Bizim görüşümüz, bu tür taleplerin karakolda biteceği ve yargının nihayette kendisine ödeme yapılmayan, dolayısıyla başlangıçta KDV'den sorumlu tutulmayan tarafın bu konuda sorumlu tutulamayacağı şeklinde karar vereceği yönündedir.

Nasıl bilmeden sahtekar olunur?

Yukarıda ödediğiniz KDV'yi mal veya hizmet satın aldığınız firma şayet fişlenmişse iade alamayabilirsiniz demiştik.

Bu fişleme netice itibariyle Mali İdare'nin sizi sahtekar veya her an sahtekarlık yapma ihtimali içinde gördüğünü göstermektedir.

Bu listeye girmek çok kolay, bu listeden çıkmak çok zordur. Aslında bu listeye girmemek şans işidir. Bu listeye, listenin oluşturulma mantığı dikkate alındığında hemen hemen harcama yapan tüm şirket ve kurumlar girebilir. Hatta kamu kurumlarını listeye alsalar Maliye Bakanlığı'nın kendisi de girebilir.

Aman yanlış anlaşılmasın, haşa huzurdan, Maliye Bakanlığı'na sahtekar veya sahtekarlık yapma ihtimali var demiyoruz. Ne söylemek istediğimiz, bu fişlemenin

nasıl yapıldığını kısaca izah ettiğimizde daha rahat anlaşılacaktır.
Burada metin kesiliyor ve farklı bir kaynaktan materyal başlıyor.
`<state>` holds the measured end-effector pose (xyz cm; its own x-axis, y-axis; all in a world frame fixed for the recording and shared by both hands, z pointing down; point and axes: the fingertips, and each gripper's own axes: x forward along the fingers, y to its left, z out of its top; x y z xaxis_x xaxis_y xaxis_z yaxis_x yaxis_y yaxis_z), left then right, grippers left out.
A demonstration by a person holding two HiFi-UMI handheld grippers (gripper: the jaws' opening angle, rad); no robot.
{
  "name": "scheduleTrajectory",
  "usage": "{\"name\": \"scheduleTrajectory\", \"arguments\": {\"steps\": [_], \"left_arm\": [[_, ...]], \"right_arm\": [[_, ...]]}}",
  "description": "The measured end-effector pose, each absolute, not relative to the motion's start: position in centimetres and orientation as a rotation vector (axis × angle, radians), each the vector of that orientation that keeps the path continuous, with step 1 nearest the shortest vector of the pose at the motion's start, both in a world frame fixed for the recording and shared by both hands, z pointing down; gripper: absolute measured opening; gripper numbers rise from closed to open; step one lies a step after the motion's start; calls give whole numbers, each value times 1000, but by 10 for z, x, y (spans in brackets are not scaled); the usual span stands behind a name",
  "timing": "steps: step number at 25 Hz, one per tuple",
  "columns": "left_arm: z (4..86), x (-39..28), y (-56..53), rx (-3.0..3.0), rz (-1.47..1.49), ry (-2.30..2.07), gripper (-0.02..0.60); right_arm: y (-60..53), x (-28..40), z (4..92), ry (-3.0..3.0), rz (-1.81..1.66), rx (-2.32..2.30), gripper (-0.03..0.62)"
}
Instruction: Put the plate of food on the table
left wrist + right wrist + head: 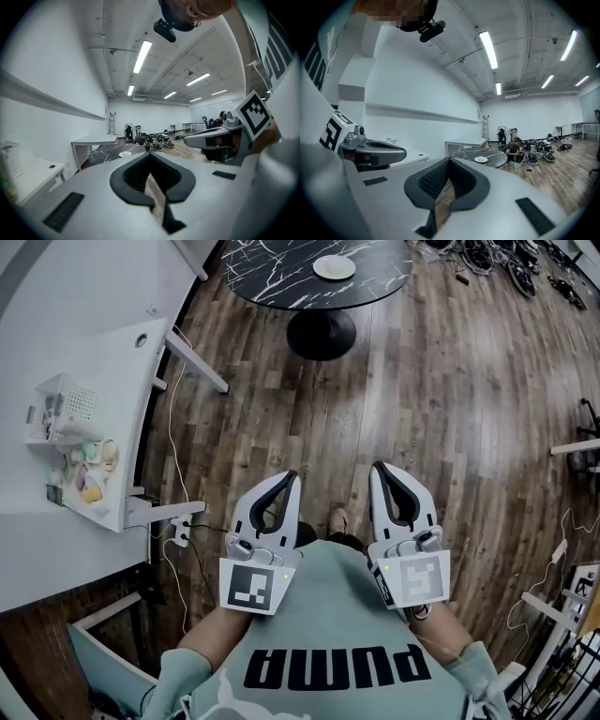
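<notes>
Nearest, held against the person's green sweatshirt [328, 615], the left gripper [290, 476] and the right gripper [378, 468] sit side by side, pointing forward over the wooden floor [450, 409]. Each has its jaws closed tip to tip, with nothing between them. Further out on the left, a white desk [94, 362] carries a wire basket [70, 399] and some small pastel-coloured items [92, 470], too small to identify. Farthest ahead, a white plate [334, 267] rests on the round black marble table [281, 277], well apart from both grippers.

Open wood floor [450, 409] — table [272, 277] ahead
</notes>
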<state>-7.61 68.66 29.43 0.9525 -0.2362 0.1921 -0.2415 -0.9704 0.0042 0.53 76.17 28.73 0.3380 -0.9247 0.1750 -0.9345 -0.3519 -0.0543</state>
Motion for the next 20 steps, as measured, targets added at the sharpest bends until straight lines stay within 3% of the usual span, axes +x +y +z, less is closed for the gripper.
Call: {"name": "scheduleTrajectory", "arguments": {"steps": [9,20], "left_arm": [[297,-126,670,3066,305,-427,6],[296,-140,664,3074,280,-368,6]], "right_arm": [[753,-39,286,-1706,282,2534,8],[743,-62,293,-1700,301,2528,6]]}}
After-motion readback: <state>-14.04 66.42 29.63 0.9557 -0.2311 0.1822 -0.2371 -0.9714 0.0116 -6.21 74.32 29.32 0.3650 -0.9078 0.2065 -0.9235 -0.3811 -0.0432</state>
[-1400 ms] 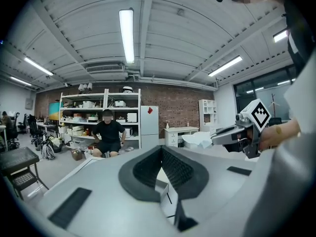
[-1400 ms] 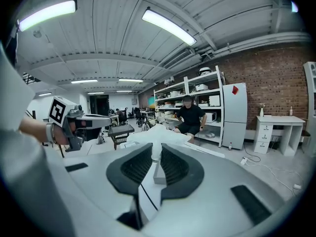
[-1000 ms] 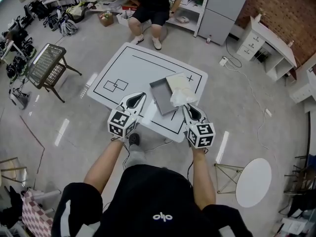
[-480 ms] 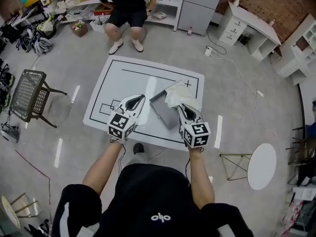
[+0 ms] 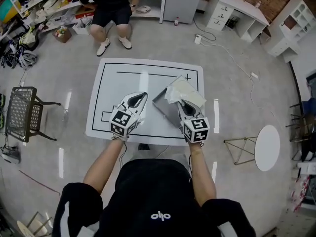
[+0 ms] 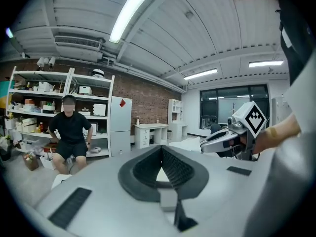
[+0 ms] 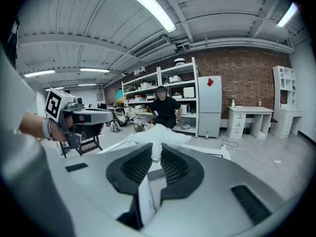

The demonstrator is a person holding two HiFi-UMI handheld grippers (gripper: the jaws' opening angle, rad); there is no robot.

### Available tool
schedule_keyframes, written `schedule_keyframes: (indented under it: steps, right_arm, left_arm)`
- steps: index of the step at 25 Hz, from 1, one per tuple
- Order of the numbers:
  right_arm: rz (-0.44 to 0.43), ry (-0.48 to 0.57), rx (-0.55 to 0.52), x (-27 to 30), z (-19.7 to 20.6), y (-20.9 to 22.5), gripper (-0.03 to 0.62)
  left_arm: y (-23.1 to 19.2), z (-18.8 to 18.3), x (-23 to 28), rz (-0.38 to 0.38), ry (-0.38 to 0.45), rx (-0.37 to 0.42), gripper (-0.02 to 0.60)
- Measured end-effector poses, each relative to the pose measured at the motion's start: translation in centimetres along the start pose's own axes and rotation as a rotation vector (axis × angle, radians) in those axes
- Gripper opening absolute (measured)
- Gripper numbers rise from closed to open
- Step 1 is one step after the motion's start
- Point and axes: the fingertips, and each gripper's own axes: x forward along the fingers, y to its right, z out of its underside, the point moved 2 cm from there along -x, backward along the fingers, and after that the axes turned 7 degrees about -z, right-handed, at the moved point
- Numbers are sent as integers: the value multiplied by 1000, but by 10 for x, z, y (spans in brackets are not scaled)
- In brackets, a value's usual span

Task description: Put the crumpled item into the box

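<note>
A white crumpled item hangs over the right side of the open grey box, which stands on the white table marked with black lines. My right gripper is shut on it; in the right gripper view the white wad bulges out beyond the fingertips of that gripper. My left gripper hovers left of the box, shut with nothing in it. In the left gripper view its tips meet. Each gripper view shows the other gripper to the side.
A person in black sits past the table's far edge before shelves. A wire chair stands to the left, a folding stand and a round white stool to the right. A cable runs across the floor.
The head view has swung, so the table sits squarer in it. My right gripper has kept its hold on the crumpled item over the box. The left gripper stays beside the box.
</note>
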Motion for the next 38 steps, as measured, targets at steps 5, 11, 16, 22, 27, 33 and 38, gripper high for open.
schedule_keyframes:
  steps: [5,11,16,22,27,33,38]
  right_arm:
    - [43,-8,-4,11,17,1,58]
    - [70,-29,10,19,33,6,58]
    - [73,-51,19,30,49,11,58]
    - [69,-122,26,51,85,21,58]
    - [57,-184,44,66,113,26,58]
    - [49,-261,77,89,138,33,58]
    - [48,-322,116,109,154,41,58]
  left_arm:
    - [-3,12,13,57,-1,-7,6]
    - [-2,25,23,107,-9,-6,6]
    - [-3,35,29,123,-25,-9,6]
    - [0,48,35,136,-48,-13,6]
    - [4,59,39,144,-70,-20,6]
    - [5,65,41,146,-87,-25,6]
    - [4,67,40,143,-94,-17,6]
Şayet sizin mal veya hizmet aldığınız bir firma incelenirken, bu firmaların kayıtlarında, bu firmaların da mal veya hizmet aldığı firmalarla ilgili bir problem (sahte belge, yanıltıcı belge) çıksa, incelenen firma ile birlikte, bu firmadan mal ve hizmet alanların tamamı da (farklı kod numaraları ile) fişlenebilmektedir.

Kayıtlarında sahte belge bulunan firma sahte belge kullananlar tertibinden, ondan mal veya hizmet alanlar da sahte belge kullanma ihtimali bulunanlar tertibinden fişlenmektedirler. Kayıt dışılığın en iyimser tahminlerle %50 olarak tahmin edildiği, sahte veya muhteviyatı ile yanıltıcı belge kullanımının çok yaygın olduğu ülkemizde bu listelere girmek sadece an meselesidir.

Bir kez listeye girdiniz mi de vebalı muamelesi görebilir, çok süratle müşteri portföyünüzü kaybedebilir, ağzım, gözüm diyene kadar da batabilirsiniz. Hem de ne olduğunu, neden olduğunu anlamadan. Bu nedenle bu konularda uyanık olun. En ufak bir koku aldığınızda, sürat ve ciddiyetle konunun üzerine gidin.